Bob Johnston, ExxonMobil Chemical site manager, says adequately planning for this disaster was impossible. The company’s Baton Rouge area plants had an astounding 500 employees directly impacted by the flood. “It was unlike anything we’ve been through,” Johnston says. “The lack of advance warning and the scope of the impact was unprecedented.”

While many employees were already involved in various stages of search-and-rescue as members of the Cajun Navy, one of ExxonMobil’s first official actions was to contract a company called Red Hawk of Baton Rouge to mobilize up to 65 three- to five-person crews to tear out sheet rock, clean out debris and remove furniture and cabinets from employee homes.

Additionally, some 300 ExxonMobil employees mobilized as volunteers. “As people worried about getting their homes clean and tried to figure out how they were going to continue to work,” Johnston says, “it was really about providing someone to get in there and help with that critical first step.”

‘Can you help us?’

Vanessa Bailey, an eight-year employee at ExxonMobil and a resident of Denham Springs, found herself at “ground zero” the morning of Aug. 13. “We left the house headed to soccer, then got a call that it had been cancelled,” Bailey says. “By the time we got back, the back part of our neighborhood was already flooding.” Before long, the entire neighborhood was under water, as was her car.

That was when she noticed someone with a truck and an ExxonMobil hang tag on the rearview mirror. “I was like, ‘I work at Exxon. I see you work at Exxon. Can you help us?’ So we jumped in the truck with him. I didn’t even know who the guy was.” Brandon White, an ExxonMobil chemical plant process operator, was Vanessa’s savior that day, and had been in the neighborhood checking on one of her neighbors.
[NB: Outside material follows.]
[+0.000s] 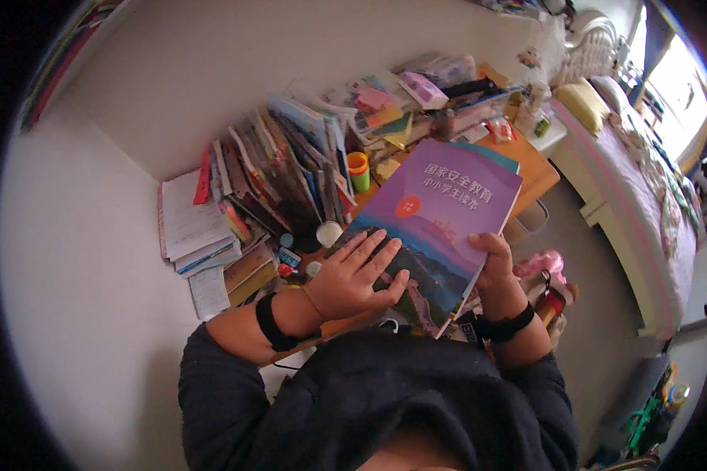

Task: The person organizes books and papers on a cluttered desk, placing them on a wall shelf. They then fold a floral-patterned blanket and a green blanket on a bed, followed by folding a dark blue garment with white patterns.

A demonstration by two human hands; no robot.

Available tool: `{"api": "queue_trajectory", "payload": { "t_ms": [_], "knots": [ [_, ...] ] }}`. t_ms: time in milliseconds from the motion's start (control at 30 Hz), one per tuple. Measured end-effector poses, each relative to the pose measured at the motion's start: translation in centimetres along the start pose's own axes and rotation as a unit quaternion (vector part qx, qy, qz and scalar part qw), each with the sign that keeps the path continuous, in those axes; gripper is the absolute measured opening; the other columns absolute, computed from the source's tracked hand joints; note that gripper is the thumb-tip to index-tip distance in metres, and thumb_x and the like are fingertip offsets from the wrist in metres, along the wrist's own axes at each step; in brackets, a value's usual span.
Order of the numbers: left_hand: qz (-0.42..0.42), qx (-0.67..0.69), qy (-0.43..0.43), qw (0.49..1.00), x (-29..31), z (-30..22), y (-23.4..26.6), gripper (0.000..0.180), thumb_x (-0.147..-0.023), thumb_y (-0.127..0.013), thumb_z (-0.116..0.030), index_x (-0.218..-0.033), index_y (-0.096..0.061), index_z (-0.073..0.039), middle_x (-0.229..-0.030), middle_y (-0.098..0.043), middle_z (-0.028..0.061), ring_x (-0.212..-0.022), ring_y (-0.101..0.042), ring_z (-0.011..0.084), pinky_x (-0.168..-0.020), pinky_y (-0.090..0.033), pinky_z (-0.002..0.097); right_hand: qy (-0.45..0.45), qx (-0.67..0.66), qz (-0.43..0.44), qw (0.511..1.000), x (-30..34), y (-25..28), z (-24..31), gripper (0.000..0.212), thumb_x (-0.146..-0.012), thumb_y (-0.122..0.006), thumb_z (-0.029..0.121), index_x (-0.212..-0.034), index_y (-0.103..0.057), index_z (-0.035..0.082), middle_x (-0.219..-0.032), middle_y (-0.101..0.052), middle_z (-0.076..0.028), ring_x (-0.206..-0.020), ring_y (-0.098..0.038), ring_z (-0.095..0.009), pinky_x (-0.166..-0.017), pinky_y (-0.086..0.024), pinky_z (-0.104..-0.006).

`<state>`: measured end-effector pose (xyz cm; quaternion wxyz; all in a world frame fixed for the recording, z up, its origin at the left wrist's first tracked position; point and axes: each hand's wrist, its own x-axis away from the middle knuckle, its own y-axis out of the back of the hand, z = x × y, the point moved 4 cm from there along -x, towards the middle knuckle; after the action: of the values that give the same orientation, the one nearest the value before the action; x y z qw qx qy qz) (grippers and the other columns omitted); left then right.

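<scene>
A purple softcover book (440, 212) with a mountain landscape on its cover is tilted in front of me, over the near part of the desk. My right hand (495, 263) grips its right edge, thumb on the cover and fingers hidden underneath. Across the cover's lower left lies my left hand (361, 275), palm down with the fingers spread. A teal corner (499, 159) sticks out behind the book's top right; I cannot tell whether it belongs to another book. Black bands circle both my wrists.
Upright books (267, 165) crowd the wooden desk (538, 169) at left, beside stacked papers (192, 216). An orange-and-green cup (358, 171) and a white round lid (328, 233) stand near them. A bed (613, 169) lies right, and a pink bag (542, 265) sits beside my right wrist.
</scene>
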<state>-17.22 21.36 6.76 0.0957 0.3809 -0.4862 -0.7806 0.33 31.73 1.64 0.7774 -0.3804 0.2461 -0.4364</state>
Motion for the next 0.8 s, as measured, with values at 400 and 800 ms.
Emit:
{"api": "queue_trajectory", "payload": {
  "t_ms": [400, 800],
  "knots": [
    [-0.027, 0.885, 0.362, 0.292, -0.6, 2.9, -8.8, 0.054, -0.088, -0.053, -0.025, -0.133, -0.027, -0.009, -0.132, -0.037, 0.0081, -0.12, -0.038, 0.0211, -0.098, -0.035, 0.037, -0.023, -0.058, 0.097, 0.993, 3.2, 4.2, 2.7, 0.069, -0.057, -0.054, 0.01, -0.122, -0.038, -0.006, -0.111, -0.052, -0.023, -0.095, -0.056, -0.034, -0.084, -0.047, -0.0425],
    [-0.121, 0.81, 0.382, 0.429, -1.9, 2.4, -6.3, 0.066, -0.075, -0.07, -0.026, -0.128, -0.033, -0.011, -0.119, -0.046, 0.0044, -0.109, -0.047, 0.0162, -0.09, -0.043, 0.0324, 0.021, 0.121, -0.065, 0.99, 5.1, 6.2, -0.6, 0.048, -0.082, -0.06, 0.016, -0.124, -0.04, 0.003, -0.113, -0.054, -0.012, -0.1, -0.055, -0.022, -0.088, -0.045, -0.0368]
  ]
}}
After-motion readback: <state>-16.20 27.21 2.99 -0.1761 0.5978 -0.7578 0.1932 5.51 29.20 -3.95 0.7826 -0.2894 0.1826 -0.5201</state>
Brandon’s goodwill didn’t end there. Since his house had not flooded, he let Vanessa and her son stay there for four days. All the while, he kept them in food and clothing until Vanessa could return home. “During all of this, I was keeping up with my bosses,” she adds. “I let them know when we were going to try to get back to the house, and by the time I got there about four of my co-workers were pulling up behind me.”

In the days that followed, co-workers brought a generator and a saw to cut sheetrock, and Red Hawk assisted with debris removal. “I was literally in tears when these guys showed up with shovels, an ice chest and food to come help,” Bailey says. After three days, “all that I had left were studs and a toilet.” Ultimately, Vanessa missed seven days of work.

Helping employees in need

Tom Yura
“When a crisis like this occurs, you don’t typically have days to sit back and contemplate next steps. You’ve got to move fast. You have to move decisively and you have to think about people above everything else.” —TOM YURA, senior vice president and general manager, BASF in Geismar

Vanessa’s story is similar to many across the parishes affected by the flood, as plants stepped up to help employees in their times of need, whether materially, financially or through hands-on cleanup.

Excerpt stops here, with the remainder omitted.